**Exercise details:** From the records below, please repeat exactly the line that has "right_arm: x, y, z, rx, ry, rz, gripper", the line that has "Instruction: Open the", and every line between them, and nothing else.

=== Listed records ===

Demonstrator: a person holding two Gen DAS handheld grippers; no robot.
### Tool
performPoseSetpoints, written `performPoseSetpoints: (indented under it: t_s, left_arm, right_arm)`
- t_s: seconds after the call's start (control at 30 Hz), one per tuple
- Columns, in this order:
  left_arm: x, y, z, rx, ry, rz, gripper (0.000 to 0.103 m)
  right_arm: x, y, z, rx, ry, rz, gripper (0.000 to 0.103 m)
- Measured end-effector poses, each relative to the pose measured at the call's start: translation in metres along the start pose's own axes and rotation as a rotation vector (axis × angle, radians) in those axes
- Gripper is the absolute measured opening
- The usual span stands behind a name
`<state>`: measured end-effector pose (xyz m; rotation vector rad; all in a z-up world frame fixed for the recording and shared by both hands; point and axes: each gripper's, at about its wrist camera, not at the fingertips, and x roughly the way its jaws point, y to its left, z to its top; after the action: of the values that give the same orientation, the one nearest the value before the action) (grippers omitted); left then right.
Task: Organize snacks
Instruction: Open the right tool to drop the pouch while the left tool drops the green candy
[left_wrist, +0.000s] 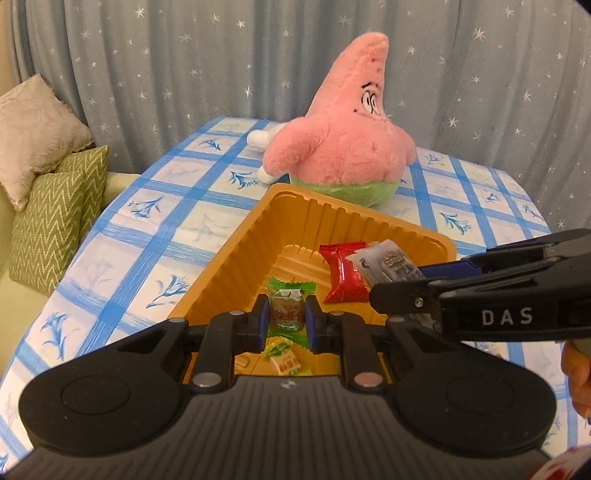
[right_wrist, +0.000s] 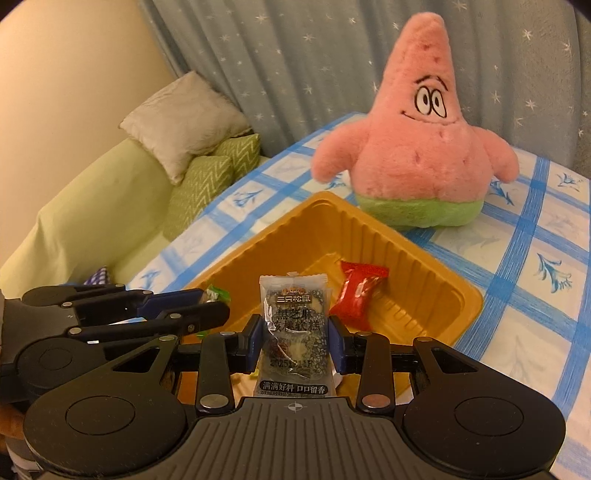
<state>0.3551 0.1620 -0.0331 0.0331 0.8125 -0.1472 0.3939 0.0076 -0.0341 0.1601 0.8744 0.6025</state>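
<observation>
— Where do the left tongs (left_wrist: 286, 320) stand?

— Low in the centre of the left wrist view, over the near end of the orange tray (left_wrist: 236, 254). Their blue pads are closed onto a small green-ended candy (left_wrist: 288, 310), held upright between them. Under it, on the tray floor, lies a yellow-and-green sachet (left_wrist: 283, 356).

— And the right tongs (right_wrist: 294, 341)?

— Bottom centre of the right wrist view, clamped on a clear sesame-cake packet (right_wrist: 294, 325) (dark speckled filling, Chinese print on the front). The packet stands upright between the pads, its top edge reaching above them. In the left wrist view the same tongs come in from the right edge, the packet at their tip above the tray.

— What else is in the tray?

— A red snack packet (left_wrist: 345, 275), lying right of centre in the left view, just beside the clear packet. In the right view it leans against the far right wall of the tray.

— And around the tray?

— It sits on a counter (left_wrist: 155, 229) covered in a blue-checked cloth. A pink star plush (right_wrist: 417, 147) with green shorts stands just beyond the tray's far corner. At the left of both frames, green zigzag cushions (left_wrist: 55, 221) and a beige pillow (right_wrist: 184, 118) lie on a pale green sofa (right_wrist: 92, 206); a starred blue curtain (left_wrist: 184, 55) hangs across the top.
</observation>
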Motion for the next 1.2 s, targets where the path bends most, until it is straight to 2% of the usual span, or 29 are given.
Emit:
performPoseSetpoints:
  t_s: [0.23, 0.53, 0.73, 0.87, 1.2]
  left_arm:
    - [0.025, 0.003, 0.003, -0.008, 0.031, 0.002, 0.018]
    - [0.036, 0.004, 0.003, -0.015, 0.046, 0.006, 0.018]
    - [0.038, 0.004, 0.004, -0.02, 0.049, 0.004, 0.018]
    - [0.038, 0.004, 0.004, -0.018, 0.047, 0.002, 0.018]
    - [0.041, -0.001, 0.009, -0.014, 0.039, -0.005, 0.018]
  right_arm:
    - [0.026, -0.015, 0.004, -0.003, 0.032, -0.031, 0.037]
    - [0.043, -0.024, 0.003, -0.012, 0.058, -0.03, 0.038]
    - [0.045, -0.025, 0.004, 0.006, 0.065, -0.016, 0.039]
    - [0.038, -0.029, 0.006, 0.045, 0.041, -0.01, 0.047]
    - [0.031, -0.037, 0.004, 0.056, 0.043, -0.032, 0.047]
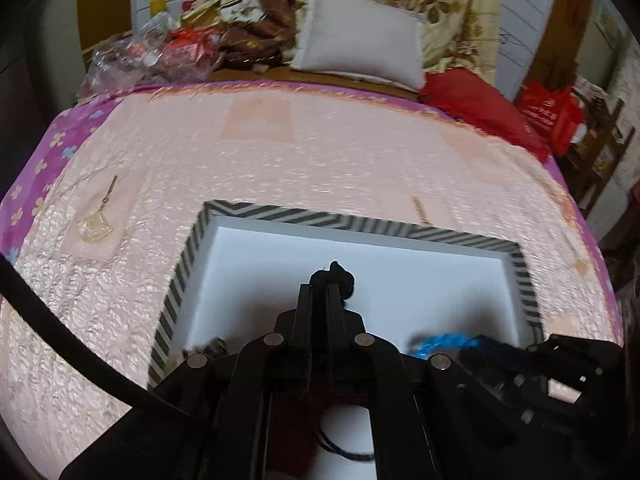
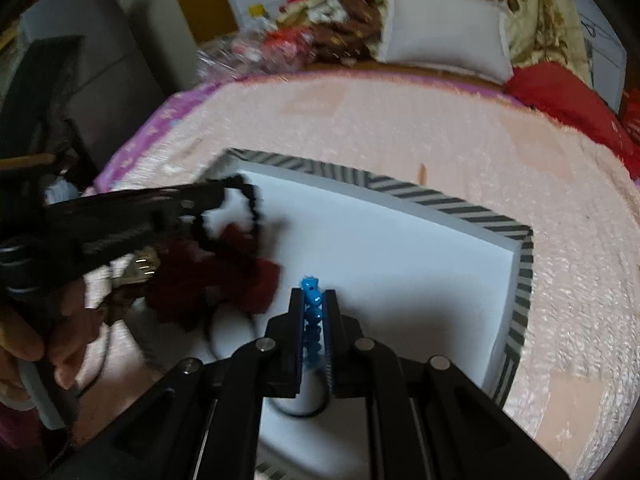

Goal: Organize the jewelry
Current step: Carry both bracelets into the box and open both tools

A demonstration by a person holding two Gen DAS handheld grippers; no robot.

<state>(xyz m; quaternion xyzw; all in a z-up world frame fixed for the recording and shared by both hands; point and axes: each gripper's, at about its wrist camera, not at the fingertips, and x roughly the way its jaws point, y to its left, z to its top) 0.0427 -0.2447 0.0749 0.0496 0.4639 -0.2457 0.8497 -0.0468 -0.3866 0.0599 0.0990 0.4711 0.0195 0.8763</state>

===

**Expected output:**
  right_arm: x, y, z, rx, ry, rz, gripper (0.000 to 0.103 m)
- Measured end-effector poses, each relative to the pose measured at the call's start: translation in metres along the start pose's own axes and rotation as a rotation vector (axis × angle, radians) in those axes
- Gripper is the absolute measured opening
- The usual span stands behind a name
`<state>`: measured end-effector pose (xyz m; rotation vector rad; all in a z-up world frame fixed for the recording and shared by both hands; point and axes: each gripper's, at about its wrist camera, not at the fingertips, and x roughly the way its jaws point, y to its left, z to its top; after the action: of the values that give the same orientation, the one nearest the value before the action) (grippers omitted); left then right.
Task: Organize snacks
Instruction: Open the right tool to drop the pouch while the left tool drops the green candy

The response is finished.